→ About this task
Write out the listing again, exactly as it appears below.

→ Data

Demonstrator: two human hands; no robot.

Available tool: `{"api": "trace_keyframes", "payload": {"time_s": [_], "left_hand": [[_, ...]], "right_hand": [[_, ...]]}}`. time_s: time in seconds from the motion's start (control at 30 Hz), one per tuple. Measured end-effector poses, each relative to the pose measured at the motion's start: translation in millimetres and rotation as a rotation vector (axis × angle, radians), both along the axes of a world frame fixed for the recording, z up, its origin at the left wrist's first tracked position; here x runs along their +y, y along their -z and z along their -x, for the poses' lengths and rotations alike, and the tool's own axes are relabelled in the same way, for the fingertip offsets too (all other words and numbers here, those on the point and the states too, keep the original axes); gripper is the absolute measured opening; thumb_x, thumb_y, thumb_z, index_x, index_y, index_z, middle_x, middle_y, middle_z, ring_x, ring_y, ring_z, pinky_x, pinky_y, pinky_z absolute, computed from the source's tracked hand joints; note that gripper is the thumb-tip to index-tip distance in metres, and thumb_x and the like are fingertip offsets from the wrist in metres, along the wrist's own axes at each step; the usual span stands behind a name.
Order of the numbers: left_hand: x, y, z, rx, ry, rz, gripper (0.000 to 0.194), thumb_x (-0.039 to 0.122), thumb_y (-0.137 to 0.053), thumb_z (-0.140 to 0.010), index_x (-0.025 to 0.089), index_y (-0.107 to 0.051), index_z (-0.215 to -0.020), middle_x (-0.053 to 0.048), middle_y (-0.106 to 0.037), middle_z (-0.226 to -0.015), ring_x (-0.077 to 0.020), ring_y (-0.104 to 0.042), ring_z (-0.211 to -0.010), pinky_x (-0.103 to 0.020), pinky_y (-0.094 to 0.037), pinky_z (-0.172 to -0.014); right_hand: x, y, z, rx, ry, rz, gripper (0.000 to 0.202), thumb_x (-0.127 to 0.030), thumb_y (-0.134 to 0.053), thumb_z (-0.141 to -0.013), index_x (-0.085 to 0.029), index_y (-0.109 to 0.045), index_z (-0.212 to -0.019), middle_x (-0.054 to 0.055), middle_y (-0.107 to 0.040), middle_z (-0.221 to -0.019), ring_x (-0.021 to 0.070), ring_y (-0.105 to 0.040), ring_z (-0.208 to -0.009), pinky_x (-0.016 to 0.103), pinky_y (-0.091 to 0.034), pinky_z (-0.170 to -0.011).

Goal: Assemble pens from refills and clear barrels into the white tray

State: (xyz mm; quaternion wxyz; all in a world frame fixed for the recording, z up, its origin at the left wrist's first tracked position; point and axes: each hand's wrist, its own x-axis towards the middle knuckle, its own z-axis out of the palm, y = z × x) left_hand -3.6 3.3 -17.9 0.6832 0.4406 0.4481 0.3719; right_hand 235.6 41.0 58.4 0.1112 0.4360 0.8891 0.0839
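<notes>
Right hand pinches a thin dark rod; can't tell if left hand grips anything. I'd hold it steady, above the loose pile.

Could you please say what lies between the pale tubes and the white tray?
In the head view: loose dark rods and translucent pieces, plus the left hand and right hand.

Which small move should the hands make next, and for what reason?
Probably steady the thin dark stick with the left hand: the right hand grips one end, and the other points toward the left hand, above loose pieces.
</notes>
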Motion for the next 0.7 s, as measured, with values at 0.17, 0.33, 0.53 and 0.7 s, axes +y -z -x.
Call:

→ Answer space
Demonstrator: two human hands; no robot.

Available tool: `{"api": "trace_keyframes", "payload": {"time_s": [_], "left_hand": [[_, ...]], "right_hand": [[_, ...]]}}`. time_s: time in seconds from the motion's start (control at 30 Hz), one per tuple. Measured end-effector poses, each relative to the pose measured at the motion's start: translation in millimetres and rotation as a rotation vector (axis × angle, radians), both along the axes of a world frame fixed for the recording, z up, its origin at the left wrist's first tracked position; here x runs along their +y, y along their -z and z along their -x, for the poses' lengths and rotations alike, and the tool's own axes are relabelled in the same way, for the fingertip offsets too (all other words and numbers here, those on the point and the states too, keep the original axes); gripper is the absolute measured opening; thumb_x, thumb_y, thumb_z, index_x, index_y, index_z, middle_x, middle_y, middle_z, ring_x, ring_y, ring_z, pinky_x, pinky_y, pinky_z absolute, computed from the source's tracked hand joints; note that gripper is the thumb-tip to index-tip distance in metres, and thumb_x and the like are fingertip offsets from the wrist in metres, along the wrist's own axes at each step; the usual span stands behind a name.
Order of the numbers: left_hand: x, y, z, rx, ry, rz, gripper (0.000 to 0.194), thumb_x (-0.039 to 0.122), thumb_y (-0.137 to 0.053), thumb_z (-0.140 to 0.010), index_x (-0.025 to 0.089), index_y (-0.107 to 0.051), index_z (-0.215 to -0.020), middle_x (-0.053 to 0.048), middle_y (-0.106 to 0.037), middle_z (-0.226 to -0.015), ring_x (-0.077 to 0.020), ring_y (-0.104 to 0.042), ring_z (-0.211 to -0.010), pinky_x (-0.103 to 0.020), pinky_y (-0.094 to 0.037), pinky_z (-0.172 to -0.014); right_hand: x, y, z, rx, ry, rz, gripper (0.000 to 0.202), thumb_x (-0.127 to 0.030), thumb_y (-0.134 to 0.053), thumb_z (-0.141 to -0.013), index_x (-0.085 to 0.029), index_y (-0.109 to 0.045), index_z (-0.212 to -0.019), middle_x (-0.054 to 0.055), middle_y (-0.107 to 0.040), middle_z (-0.221 to -0.019), ring_x (-0.021 to 0.070), ring_y (-0.105 to 0.040), ring_z (-0.208 to -0.009), pinky_x (-0.016 to 0.103), pinky_y (-0.091 to 0.034), pinky_z (-0.170 to -0.011).

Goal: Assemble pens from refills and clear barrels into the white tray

State: (xyz mm; quaternion wxyz; all in a world frame fixed for the recording, z up, its origin at the left wrist's first tracked position; point and axes: each hand's wrist, its own x-axis towards the middle knuckle, its own z-axis out of the palm, y = z × x) left_hand -3.6 3.3 -17.9 0.6832 0.4406 0.4481 0.3719; right_hand 235.6 41.0 58.4 0.1112 0.4360 0.8891 0.0839
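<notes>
Right hand pinches a thin dark rod; can't tell if left hand grips anything. I'd hold it steady, above the loose pile.

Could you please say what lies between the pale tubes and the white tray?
In the head view: loose dark rods and translucent pieces, plus the left hand and right hand.

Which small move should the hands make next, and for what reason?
Probably steady the thin dark stick with the left hand: the right hand grips one end, and the other points toward the left hand, above loose pieces.
</notes>
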Motion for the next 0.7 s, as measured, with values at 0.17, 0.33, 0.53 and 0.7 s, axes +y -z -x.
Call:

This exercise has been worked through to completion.